Re: Article: Civilian Response to Active Shooter Situations

Posted: Mon Jul 14, 2008 5:17 pm
by jpierce30
I thought this was a good article. I do not agree with the badge thing at all. I want to be concealed and do not want a badge. If I am in the middle of a fight, I will take my chances that it will be finished long before the police arrive. I believe the situation would be rare that I would have to engage an active shooter and that the shooting would be still going on when the police arrive. Remember they are a reaction to a situation usually after the whole thing is over. If they do arrive, I would be screaming that I was the good guy and would try to be in cover so no one could shoot at me very well.
Another issue is the "gun free kill zones" that we have allowed our governement to implement. I believe that the best thing we can do is VOTE and to communicate with our elected officals that we do not want the gun free zones.

My 2 cents.

Re: Article: Civilian Response to Active Shooter Situations

Posted: Tue Jul 15, 2008 12:04 am
by KBCraig
Excaliber wrote:I dunno. If we jump on one thing someone says, (even if it's clearly not the smartest thing you've heard in a while), and use that as a reason to blow off everything else he has to say, I think we'll likely end up missing a lot of valuable discussion.
"It is the thirteenth chime of the clock which makes the first twelve suspect."

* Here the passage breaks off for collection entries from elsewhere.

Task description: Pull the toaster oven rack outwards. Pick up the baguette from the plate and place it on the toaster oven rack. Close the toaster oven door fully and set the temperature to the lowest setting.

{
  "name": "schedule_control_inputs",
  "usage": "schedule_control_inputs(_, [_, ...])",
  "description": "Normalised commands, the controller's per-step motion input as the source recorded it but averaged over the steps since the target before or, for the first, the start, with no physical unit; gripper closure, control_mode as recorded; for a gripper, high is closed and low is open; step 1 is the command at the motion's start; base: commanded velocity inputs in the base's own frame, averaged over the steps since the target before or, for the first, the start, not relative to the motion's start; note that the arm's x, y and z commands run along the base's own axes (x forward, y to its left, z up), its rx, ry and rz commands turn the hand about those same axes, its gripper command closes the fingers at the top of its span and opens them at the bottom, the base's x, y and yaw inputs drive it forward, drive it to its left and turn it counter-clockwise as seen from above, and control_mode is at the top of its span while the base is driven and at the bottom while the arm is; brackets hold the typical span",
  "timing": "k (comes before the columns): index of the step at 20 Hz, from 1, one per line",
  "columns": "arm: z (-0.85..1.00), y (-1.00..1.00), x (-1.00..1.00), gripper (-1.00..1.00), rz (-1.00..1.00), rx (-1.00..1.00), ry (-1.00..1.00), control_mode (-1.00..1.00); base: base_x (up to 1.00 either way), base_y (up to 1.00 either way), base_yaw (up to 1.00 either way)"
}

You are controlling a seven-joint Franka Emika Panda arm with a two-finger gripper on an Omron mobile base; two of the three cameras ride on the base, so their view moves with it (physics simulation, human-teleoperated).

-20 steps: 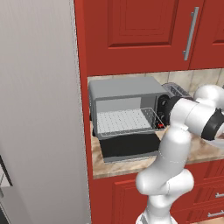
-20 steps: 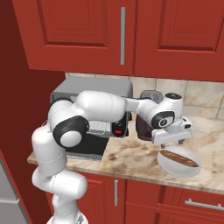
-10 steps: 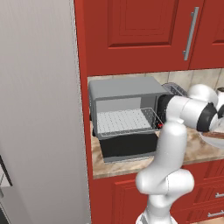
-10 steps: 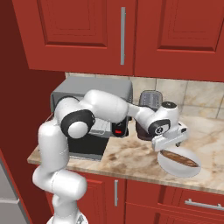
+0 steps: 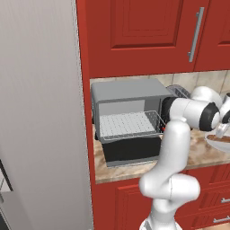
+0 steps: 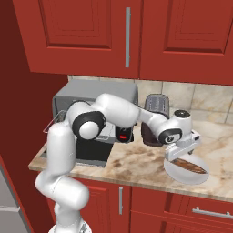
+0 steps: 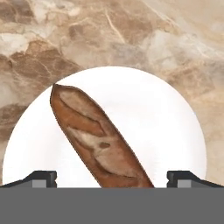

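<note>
A: Hand view first: the gripper (image 7: 111,180) is seen held wide open right above the baguette (image 7: 99,140), one dark tip on each side of the bread. Nothing is being gripped.

B: And where is the bread kept?

A: It is laid slanted on the white plate (image 7: 153,113), and the plate is set on the marble counter (image 7: 109,35). From the right base view, the plate (image 6: 175,170) is found to the right of the toaster oven (image 6: 102,93), past the dark slot toaster (image 6: 156,105).

B: Has the rack been pulled out?

A: Yes, it looks so. The toaster oven rack (image 5: 128,125) is seen sticking out in front of the toaster oven, and the toaster oven door (image 5: 132,150) is hung down open under it. So the picking-up step is judged to be in hand. Next, the gripper should be lowered and shut across the middle of the baguette.

B: What is changed from a second ago?

A: The gripper has been brought down closer to the plate. The rack and door are unchanged.
</note>
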Motion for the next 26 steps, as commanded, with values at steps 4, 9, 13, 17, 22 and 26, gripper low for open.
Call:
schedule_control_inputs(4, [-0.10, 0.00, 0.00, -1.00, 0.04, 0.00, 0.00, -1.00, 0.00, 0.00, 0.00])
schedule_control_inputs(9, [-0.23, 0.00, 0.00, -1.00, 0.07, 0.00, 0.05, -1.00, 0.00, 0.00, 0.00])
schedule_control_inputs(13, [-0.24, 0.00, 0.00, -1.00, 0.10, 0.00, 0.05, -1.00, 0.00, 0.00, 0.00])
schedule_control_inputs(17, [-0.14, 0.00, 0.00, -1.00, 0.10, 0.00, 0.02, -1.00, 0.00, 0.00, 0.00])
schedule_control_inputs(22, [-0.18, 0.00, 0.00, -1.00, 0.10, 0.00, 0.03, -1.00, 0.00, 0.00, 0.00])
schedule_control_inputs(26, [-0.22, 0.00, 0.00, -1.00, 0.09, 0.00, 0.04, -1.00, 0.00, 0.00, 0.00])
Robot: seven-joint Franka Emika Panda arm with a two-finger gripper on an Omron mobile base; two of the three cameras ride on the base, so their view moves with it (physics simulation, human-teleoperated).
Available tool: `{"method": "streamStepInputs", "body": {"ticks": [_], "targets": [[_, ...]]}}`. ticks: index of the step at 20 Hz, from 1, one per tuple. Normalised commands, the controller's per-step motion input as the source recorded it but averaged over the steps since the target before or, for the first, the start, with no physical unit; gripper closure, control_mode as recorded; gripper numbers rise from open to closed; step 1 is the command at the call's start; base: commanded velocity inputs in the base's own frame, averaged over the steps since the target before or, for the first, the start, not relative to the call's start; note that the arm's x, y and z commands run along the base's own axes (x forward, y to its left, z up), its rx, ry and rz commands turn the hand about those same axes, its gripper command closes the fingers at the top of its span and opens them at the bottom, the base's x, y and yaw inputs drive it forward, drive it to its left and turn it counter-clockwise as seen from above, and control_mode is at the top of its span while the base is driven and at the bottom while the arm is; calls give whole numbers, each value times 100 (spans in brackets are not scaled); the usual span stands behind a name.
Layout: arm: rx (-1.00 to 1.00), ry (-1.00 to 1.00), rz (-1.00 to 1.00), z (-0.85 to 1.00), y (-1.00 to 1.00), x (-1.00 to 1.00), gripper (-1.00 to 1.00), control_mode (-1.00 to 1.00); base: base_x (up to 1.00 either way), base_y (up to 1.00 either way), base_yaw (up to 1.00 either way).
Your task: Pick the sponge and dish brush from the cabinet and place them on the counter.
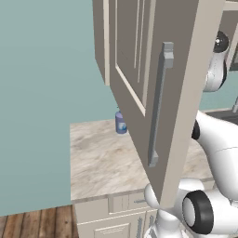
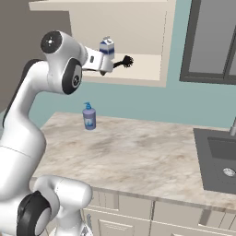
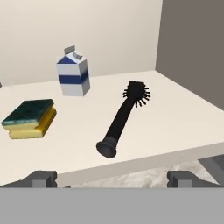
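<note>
no readable text, soap bottle point(image 2: 89, 116) label illegible

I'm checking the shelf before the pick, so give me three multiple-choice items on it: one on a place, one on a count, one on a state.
1. What lies between sponge and brush, further back?
A carton
B bottle
C cup

2. How many things are on the shelf?
A two
B three
C five

3. The hand is
A shut on the brush
B open, holding nothing
C shut on the sponge

Answers: 1 A, the carton stands behind them. 2 B, sponge, carton, brush. 3 B, fingers apart before the shelf edge.
</note>
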Motion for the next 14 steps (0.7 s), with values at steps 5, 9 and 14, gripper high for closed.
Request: {"method": "streamStepInputs", "body": {"ticks": [5, 9, 14], "targets": [[0, 4, 0, -4, -4, 5, -100, -100, 0, 0, 0], [0, 0, 0, -13, 0, 12, -100, -100, 0, 0, 0], [0, 0, 0, -16, 0, 6, -100, -100, 0, 0, 0]]}}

I forget to whom the quote is properly attributed, and there are so many variations of it now that an internet search is useless. It's still a valid point: you can agree 100% with everything someone says, right up until he makes some crazy statement that makes you question his overall judgement. In politics, for me at least, that point comes when someone blames it all on "the Jews"/"the Catholics"/"the Freemasons"/"the Mexicans"/"the Muslims"/"the Rothschilds" (subset of "the Jews")/"the liberals", etc., etc., etc.
I expected comments on the CCW badge recommendation. I didn't expect the deafening silence on everything else.
Either they read it and didn't have any point of disagreement, or they read it and found it too silly to comment upon, or (like me) they rolled their eyes and said, "Oh, great, another Internet gun expert, one who advocates 'CCW badges' at that!"

So, no insult intended, but I didn't bother with it. I just don't have time to read yet another treatise that sounds like hundreds that have come before.